Key changes proposed for the Zoning Ordinance include:

  • Development standards for SB9 lot splits: SB9 is a state law that allows property owners to divide their property into two lots, each of which could have two housing units. The proposed Zoning Ordinance update would create Piedmont-specific development standards for such lot splits.
  • New ADU requirements: When constructing a new home on properties over 5,000 square feet, an ADU or JADU would be required as part of the project. This requirement would also apply to remodel projects that demolish 70% or more of the existing residence, subject to exceptions for rebuilding after a disaster. This measure implements Housing Element Program 1.E.
  • Revised development standards for multi-family residential: This proposal would revise rules around setbacks, parking, density, and lot coverage for multi-family residential developments in areas where multi-family housing is already allowed. The new standards would permit heights up to 4 stories. This measure implements Housing Element Programs 1.D, 1.F, 1.G, 1.H, and others.

The proposed revisions will make the Zoning Ordinance and General Plan consistent with the programs outlined in the Housing Element, which the City Council adopted in March 2023 and the California Department of Housing and Community Development certified in November.
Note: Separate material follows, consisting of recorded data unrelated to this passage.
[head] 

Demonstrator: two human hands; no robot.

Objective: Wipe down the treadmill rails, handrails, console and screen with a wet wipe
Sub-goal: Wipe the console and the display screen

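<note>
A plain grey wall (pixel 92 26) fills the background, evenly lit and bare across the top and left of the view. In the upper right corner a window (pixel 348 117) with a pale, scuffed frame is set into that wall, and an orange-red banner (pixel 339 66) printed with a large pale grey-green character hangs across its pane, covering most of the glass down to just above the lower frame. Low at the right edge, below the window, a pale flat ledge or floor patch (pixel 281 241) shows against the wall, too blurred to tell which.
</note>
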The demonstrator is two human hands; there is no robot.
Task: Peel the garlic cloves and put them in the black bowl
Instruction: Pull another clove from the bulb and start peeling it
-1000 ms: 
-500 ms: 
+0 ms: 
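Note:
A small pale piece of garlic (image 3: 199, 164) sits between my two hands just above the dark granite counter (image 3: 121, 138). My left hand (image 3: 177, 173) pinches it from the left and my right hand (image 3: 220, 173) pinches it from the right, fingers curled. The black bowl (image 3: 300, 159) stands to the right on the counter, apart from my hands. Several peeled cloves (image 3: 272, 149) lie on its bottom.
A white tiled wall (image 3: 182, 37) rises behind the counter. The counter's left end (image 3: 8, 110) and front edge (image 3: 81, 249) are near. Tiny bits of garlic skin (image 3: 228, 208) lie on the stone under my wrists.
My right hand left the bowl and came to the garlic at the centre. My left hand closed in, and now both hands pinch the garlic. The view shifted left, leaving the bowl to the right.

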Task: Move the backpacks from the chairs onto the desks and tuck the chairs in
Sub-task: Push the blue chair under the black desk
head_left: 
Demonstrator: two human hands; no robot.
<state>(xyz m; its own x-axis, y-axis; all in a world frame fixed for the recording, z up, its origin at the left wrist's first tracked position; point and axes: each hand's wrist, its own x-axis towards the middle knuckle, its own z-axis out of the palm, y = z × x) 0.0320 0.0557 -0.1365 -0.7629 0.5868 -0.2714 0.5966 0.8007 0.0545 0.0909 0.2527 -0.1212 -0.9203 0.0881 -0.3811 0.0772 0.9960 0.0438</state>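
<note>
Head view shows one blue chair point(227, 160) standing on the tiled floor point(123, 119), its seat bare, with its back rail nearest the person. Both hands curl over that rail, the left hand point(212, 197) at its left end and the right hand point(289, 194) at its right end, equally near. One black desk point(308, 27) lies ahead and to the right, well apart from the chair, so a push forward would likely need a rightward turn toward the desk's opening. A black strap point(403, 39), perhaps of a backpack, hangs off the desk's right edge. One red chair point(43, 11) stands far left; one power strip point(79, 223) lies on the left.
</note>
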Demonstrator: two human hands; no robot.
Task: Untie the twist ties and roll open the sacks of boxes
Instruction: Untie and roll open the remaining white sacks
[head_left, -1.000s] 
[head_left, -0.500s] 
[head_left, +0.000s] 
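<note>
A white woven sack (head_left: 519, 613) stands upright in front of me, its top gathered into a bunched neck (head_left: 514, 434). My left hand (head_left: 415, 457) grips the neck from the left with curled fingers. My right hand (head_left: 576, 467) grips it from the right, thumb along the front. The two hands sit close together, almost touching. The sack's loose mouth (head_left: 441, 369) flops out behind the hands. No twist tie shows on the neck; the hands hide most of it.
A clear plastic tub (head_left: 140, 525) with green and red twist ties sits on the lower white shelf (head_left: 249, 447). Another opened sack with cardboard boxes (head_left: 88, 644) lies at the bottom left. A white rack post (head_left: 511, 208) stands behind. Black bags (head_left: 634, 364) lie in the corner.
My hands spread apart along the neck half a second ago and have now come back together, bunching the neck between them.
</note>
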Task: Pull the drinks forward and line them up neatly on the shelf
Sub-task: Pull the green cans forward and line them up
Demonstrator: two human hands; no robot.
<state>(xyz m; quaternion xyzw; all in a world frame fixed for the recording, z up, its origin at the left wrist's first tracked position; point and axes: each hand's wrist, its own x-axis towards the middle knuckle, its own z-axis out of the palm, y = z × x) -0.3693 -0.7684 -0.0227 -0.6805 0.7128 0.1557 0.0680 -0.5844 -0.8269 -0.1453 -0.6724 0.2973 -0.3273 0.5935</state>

One thought on “Planning Commission OKs revisions to city’s zoning ordinance, amendments to General Plan, and EIR

  1. The Housing Element projects 40 SB9 units to Piedmont – in the next housing cycle. That’s unfortunate because had that number counted in the 6th Cycle, Piedmont would not have to plan for so much density in Moraga Canyon and Grand Avenue. That density increases the likelihood of conversion of important commercial services like Ace Hardware to multi-family residential. Atherton projected 48 SB9 units that counted towards its 6th Cycle RHNA allocation. Other cities did as well. Atherton was also approved for 120 very low ADU units while Piedmont was approved for only 48. Again, this undercounting for growth in Piedmont drives the need for more affordable units elsewhere in town, particularly Moraga Canyon.